Even in a downturn, information security spending is still holding up. Budgets for other tech sectors and even general corporate expansion may be facing cuts, but those recessionary worries aren’t really showing up in security. Yet while infosec customers aren’t pulling back their money, Wall Street investors certainly have.
In the early days of the current market meltdown, the 451 Alliance’s Information Security Budgets and Outlook survey checked in with more than 300 IT buyers and users to get their take on the sector. Overwhelmingly, customers told us that infosec remains pretty much a nondiscretionary purchase.
- Over 90% of respondents to our survey said they would have more money to spend on infosec in 2022 than they did in 2021. Virtually nobody – just 2% – projected that their budgets would get trimmed.
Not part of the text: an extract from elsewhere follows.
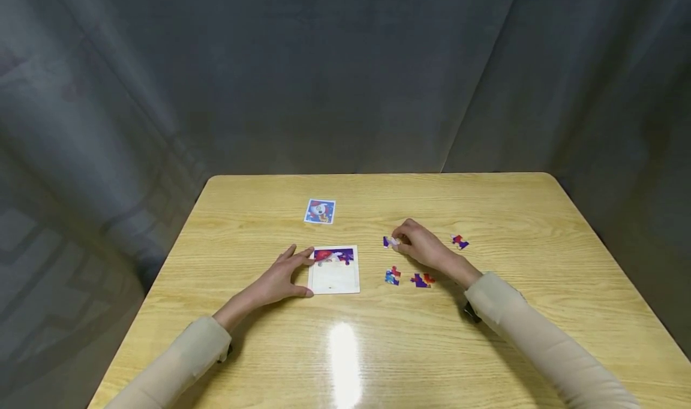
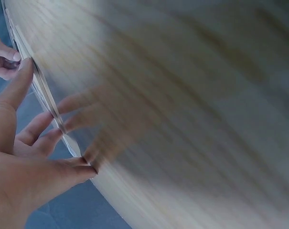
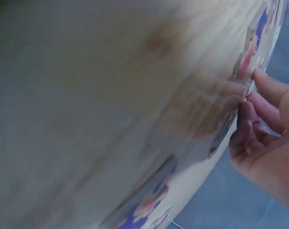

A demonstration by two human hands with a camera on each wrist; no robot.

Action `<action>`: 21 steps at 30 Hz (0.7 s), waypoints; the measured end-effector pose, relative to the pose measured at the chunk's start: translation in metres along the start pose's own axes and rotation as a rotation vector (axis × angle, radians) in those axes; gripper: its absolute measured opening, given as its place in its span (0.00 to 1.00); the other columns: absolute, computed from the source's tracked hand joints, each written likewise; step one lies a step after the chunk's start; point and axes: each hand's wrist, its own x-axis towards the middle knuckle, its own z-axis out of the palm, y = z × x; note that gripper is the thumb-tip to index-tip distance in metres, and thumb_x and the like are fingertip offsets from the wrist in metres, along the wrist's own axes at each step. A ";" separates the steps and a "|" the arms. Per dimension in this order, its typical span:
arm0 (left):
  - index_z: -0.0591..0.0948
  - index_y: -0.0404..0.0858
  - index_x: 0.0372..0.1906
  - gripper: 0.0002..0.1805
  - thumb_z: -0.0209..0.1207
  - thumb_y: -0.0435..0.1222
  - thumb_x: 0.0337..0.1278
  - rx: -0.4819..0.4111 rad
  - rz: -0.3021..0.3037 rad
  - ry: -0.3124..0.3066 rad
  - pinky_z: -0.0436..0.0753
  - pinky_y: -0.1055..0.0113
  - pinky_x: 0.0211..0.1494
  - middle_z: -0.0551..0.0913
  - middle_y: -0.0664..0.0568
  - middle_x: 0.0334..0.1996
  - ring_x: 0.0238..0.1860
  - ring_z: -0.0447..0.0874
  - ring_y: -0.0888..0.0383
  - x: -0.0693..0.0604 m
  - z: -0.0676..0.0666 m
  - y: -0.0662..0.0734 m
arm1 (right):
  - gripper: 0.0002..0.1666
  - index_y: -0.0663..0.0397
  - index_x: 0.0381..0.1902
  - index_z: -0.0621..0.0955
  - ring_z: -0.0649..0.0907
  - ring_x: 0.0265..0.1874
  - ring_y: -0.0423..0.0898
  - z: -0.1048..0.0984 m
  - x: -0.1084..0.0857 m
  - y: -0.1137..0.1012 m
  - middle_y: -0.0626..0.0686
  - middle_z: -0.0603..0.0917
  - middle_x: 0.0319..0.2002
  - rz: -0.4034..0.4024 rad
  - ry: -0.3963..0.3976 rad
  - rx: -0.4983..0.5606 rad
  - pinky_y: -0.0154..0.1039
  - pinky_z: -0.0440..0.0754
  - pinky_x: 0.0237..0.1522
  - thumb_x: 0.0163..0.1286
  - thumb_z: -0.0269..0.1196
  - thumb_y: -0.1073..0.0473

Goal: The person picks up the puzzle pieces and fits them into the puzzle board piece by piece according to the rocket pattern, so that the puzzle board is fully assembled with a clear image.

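Note:
A white square puzzle tray (image 1: 335,280) lies flat at the middle of the table, a strip of purple and red picture pieces along its far side. My left hand (image 1: 278,282) rests at the tray's left edge, fingers spread and fingertips touching it. To the tray's right, my right hand (image 1: 423,247) pinches a purple and white puzzle piece (image 1: 387,242) between thumb and finger, at the tabletop. Nearer to me lie a blue and red puzzle piece (image 1: 393,276) and some purple and orange pieces (image 1: 422,280). Another red and purple piece (image 1: 460,241) sits beyond the right wrist.
A small picture card (image 1: 320,211) with a white and red figure on blue lies behind the tray. The wooden table (image 1: 243,361) has a bright glare patch near its front. Grey curtains (image 1: 345,85) hang behind and on both sides.

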 end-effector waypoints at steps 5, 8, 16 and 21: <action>0.76 0.37 0.60 0.35 0.72 0.45 0.45 -0.009 -0.015 -0.005 0.47 0.34 0.70 0.58 0.47 0.73 0.74 0.40 0.36 0.000 0.001 0.000 | 0.14 0.63 0.43 0.82 0.74 0.30 0.43 -0.001 0.000 -0.002 0.52 0.77 0.35 -0.065 0.036 -0.079 0.37 0.75 0.32 0.62 0.68 0.60; 0.76 0.37 0.60 0.35 0.72 0.45 0.44 -0.012 -0.017 -0.005 0.46 0.34 0.70 0.58 0.46 0.73 0.74 0.40 0.36 0.000 0.001 0.000 | 0.14 0.61 0.41 0.83 0.74 0.28 0.42 0.000 0.000 -0.002 0.51 0.78 0.33 -0.090 0.064 -0.115 0.36 0.76 0.30 0.60 0.69 0.59; 0.76 0.35 0.60 0.36 0.73 0.45 0.44 -0.014 -0.001 -0.002 0.46 0.33 0.69 0.59 0.45 0.73 0.74 0.41 0.35 0.000 0.002 0.002 | 0.14 0.57 0.40 0.83 0.76 0.29 0.41 0.000 -0.002 -0.016 0.48 0.81 0.33 -0.005 0.088 -0.104 0.36 0.77 0.32 0.60 0.69 0.55; 0.76 0.36 0.60 0.36 0.72 0.45 0.44 -0.004 0.003 -0.001 0.47 0.33 0.69 0.59 0.45 0.73 0.74 0.41 0.35 0.000 0.001 0.002 | 0.14 0.55 0.40 0.83 0.77 0.29 0.40 -0.001 -0.003 -0.036 0.46 0.80 0.31 -0.008 0.112 -0.082 0.35 0.78 0.29 0.58 0.70 0.56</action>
- When our survey asked IT folks to list their organization’s top infosec pain points, “lack of budget” didn’t even crack the top 10. On average, respondents indicated that their spending would be up a recession-defying 26% this year.
A Shift in Staffing Strategies for Information Security
That strong demand is buoying the results of the major suppliers of security products and services. Yet that hasn’t been enough to keep investors from dumping infosec names along with the rest of tech. This disconnect comes through in some screens on S&P Global of the relative growth rates and resulting trading for some infosec high-fliers:
- SentinelOne Inc. spent most of 2021 trading in the stratosphere, above 100x trailing sales. Its stock has plummeted to just 25x sales. However, the recently public company is still ripping along at a 120% quarterly growth rate.
- Zscaler Inc. shares peaked at a valuation of 75x revenue, but have since dropped to 20x sales. Meanwhile, the cloud security provider has accelerated its current growth rate to 60%, significantly above its 40% pace leading into the pandemic.
- Palo Alto Networks Inc. is on pace to put up some $5.5 billion in revenue in its current fiscal year, up 30% from last year. Despite its enviable combination of scale and growth, the company has seen investors trim $20 billion off its market value so far this year.
Infosec is one of the few areas of tech where budget dollars are relatively plentiful. Perhaps even more significant in a time of general financial tightening, infosec spending appears mostly untouchable. Yet, in one of those head-scratching Wall Street paradoxes, more money for the sector has only resulted in lower valuations for the sector.